Note
Go to the end to download the full example code.
ERA5 Reanalysis ETL Pipeline#
This example demonstrates a complete Source → Filter → Sink pipeline for curating ERA5 global reanalysis data.
ERA5 provides hourly estimates of atmospheric variables on a 0.25° global latitude–longitude grid (721 × 1440). The pipeline fetches data via earth2studio backends (ARCO, WB2, NCAR, CDS), computes running temporal statistics with Welford’s online algorithm, and writes the results to a Zarr store — a common preprocessing step for training weather and climate ML models (e.g. FourCastNet, GraphCast, Pangu-Weather).
We fetch only 3 hourly snapshots and 3 surface variables to keep the example fast.
Imports#
Import the core pipeline components: a Source to fetch ERA5 fields,
a Filter to compute temporal statistics, a Sink to write
outputs, and run_pipeline() for
parallel execution.
from datetime import datetime
from physicsnemo_curator.domains.da.filters.moments import MomentsFilter
from physicsnemo_curator.domains.da.sinks.zarr_writer import ZarrSink
from physicsnemo_curator.domains.da.sources.era5 import ERA5Source
from physicsnemo_curator.run import gather_pipeline, run_pipeline
Configure the Source#
ERA5Source connects to a
cloud-hosted ERA5 mirror and discovers available timestamps. Each
index yields one hourly snapshot as an xarray.DataArray with
dimensions (time, variable, lat, lon).
We select three surface variables:
t2m— 2-metre temperature (K)u10m— 10-metre U-component of wind (m/s)v10m— 10-metre V-component of wind (m/s)

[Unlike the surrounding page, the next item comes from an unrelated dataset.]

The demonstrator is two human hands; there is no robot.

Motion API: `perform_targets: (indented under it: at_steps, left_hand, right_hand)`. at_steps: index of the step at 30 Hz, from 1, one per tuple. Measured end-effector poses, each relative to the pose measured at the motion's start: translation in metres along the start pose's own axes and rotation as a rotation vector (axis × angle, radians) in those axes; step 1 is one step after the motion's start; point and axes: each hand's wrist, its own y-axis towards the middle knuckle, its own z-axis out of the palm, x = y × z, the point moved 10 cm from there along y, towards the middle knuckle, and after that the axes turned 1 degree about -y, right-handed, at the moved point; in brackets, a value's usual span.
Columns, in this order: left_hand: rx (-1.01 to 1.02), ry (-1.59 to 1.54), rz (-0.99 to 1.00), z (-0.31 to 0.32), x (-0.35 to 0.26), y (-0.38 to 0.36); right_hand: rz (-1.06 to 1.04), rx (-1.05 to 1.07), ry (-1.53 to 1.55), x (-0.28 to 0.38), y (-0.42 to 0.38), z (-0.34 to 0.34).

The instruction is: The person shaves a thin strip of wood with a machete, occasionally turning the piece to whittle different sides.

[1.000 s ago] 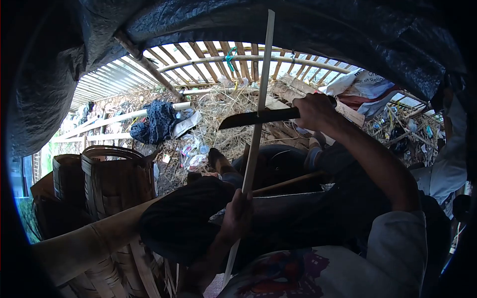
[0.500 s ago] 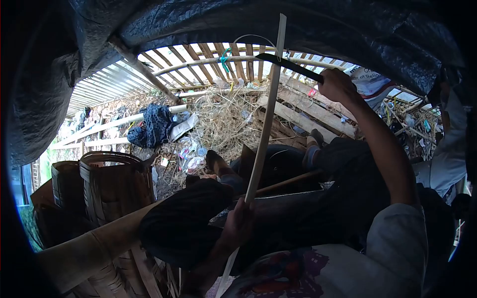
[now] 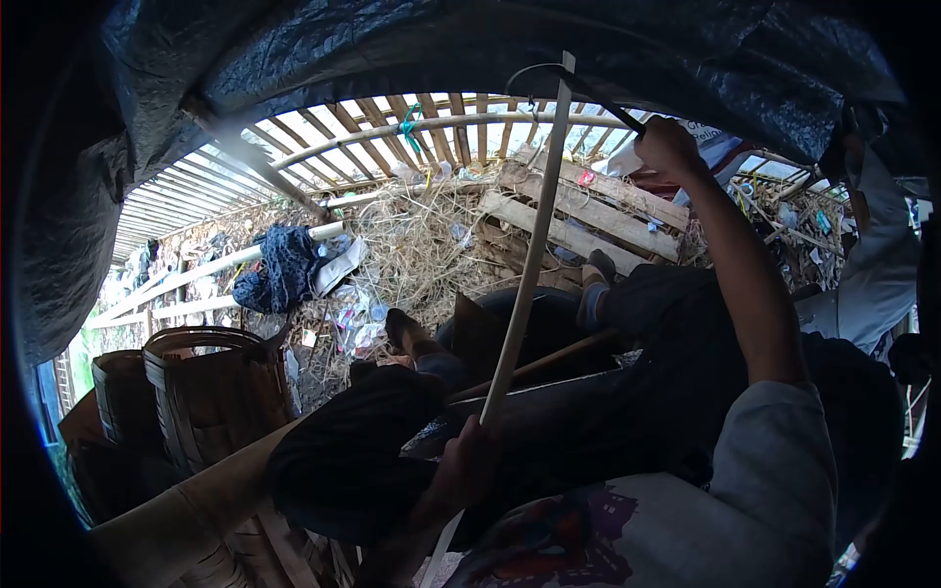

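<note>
The left hand [image 3: 469, 461] is closed around the lower part of a long pale strip [image 3: 529, 279], its fingers wrapped on it in front of the person's body. The strip stands tilted, its lower end beside the printed shirt [image 3: 627, 529] and its top reaching up against the dark tarp [image 3: 470, 44]. The right hand [image 3: 668, 149] is clamped on the handle of a dark knife [image 3: 606, 103], whose blade meets the strip near its top; a thin curl [image 3: 534, 69] arches out to the left there. Whether the blade cuts into the strip is too dark to tell. At the lower left, a thick bamboo pole [image 3: 186, 502] slants up to 1 knee, with brown woven baskets [image 3: 221, 392] beside it. Beyond the 2 feet lie dry straw [image 3: 431, 235], wooden slats [image 3: 593, 211] and a bundled dark cloth [image 3: 279, 263], with a slatted fence [image 3: 446, 129] behind
</note>
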Motion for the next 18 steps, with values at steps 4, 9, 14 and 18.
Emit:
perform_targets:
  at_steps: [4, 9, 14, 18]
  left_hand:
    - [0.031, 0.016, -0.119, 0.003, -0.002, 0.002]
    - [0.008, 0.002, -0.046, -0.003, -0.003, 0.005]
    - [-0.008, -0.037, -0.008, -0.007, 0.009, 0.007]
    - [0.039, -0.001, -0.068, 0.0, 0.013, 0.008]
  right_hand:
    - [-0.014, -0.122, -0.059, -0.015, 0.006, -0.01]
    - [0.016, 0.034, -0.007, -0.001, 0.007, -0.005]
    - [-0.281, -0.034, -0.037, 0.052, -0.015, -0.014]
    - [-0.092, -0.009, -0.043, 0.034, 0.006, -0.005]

The default "arco" backend streams data from Google’s
Analysis-Ready, Cloud-Optimized ERA5
Zarr store — no API key required.
times = [
datetime(2020, 6, 1, 0),
datetime(2020, 6, 1, 6),
datetime(2020, 6, 1, 12),
]
variables = ["t2m", "u10m", "v10m"]
source = ERA5Source(
times=times,
variables=variables,
backend="arco",
cache=True,
)
print(f"Timestamps to fetch: {len(source)}")
print(f"Variables: {source.variables}")
print(f"Backend: {source.active_backend}")
Build the Pipeline#
The fluent API chains Source → Filter → Sink into a lazy
Pipeline. Nothing is
executed until we explicitly process indices.
MomentsFiltercomputes running temporal statistics (mean, variance, skewness, min, max) using Welford’s numerically stable online algorithm. The filter is pass-through — each DataArray is yielded unchanged while accumulators update in the background.ZarrSinkwrites each DataArray to a Zarr store, with one group per variable and automatic append along thetimedimension.
pipeline = source.filter(MomentsFilter(output="outputs/era5/moments.zarr", dims=("time",))).write(
ZarrSink(output_path="outputs/era5/data.zarr")
)
Run the Pipeline#
run_pipeline() dispatches work
sequentially here (ERA5 backends are I/O-bound and share an
in-process cache, so parallelism offers limited benefit for small
fetches). For large time ranges, use backend="process_pool"
with n_jobs=4.
results = run_pipeline(
pipeline,
n_jobs=1,
backend="sequential",
indices=range(len(source)),
progress=True,
)
print(f"Processed {len(results)} snapshots")
for i, paths in enumerate(results):
print(f" Snapshot {i} ({times[i]}): {paths}")
Gather Statistics#
Merge per-index shard files produced by the MomentsFilter into a single Zarr store with global temporal statistics.
merged = gather_pipeline(pipeline)
for path in merged:
print(f"Merged moments: {path}")
Inspect Outputs#
The outputs/era5/ directory now contains:
outputs/era5/
├── data.zarr/ # Raw ERA5 DataArrays
│ ├── t2m/ # 2-metre temperature
│ │ └── data.zarr # (time, lat, lon)
│ ├── u10m/ # U-wind at 10 m
│ │ └── data.zarr
│ └── v10m/ # V-wind at 10 m
│ └── data.zarr
└── moments.zarr/ # Temporal statistics (merged)
├── t2m/
│ ├── mean # Temporal mean field
│ ├── variance # Temporal variance
│ ├── skewness # Temporal skewness
│ ├── min # Temporal minimum
│ └── max # Temporal maximum
├── u10m/
│ └── ...
└── v10m/
└── ...
Note
Backend selection. ERA5Source supports multiple earth2studio
backends ("arco", "wb2", "ncar", "cds"). Pass a
list like backend=["arco", "ncar"] for automatic fallback —
variables not found in the first backend’s lexicon are automatically
routed to the next available backend. Use the
variable_routing property to inspect the resulting mapping.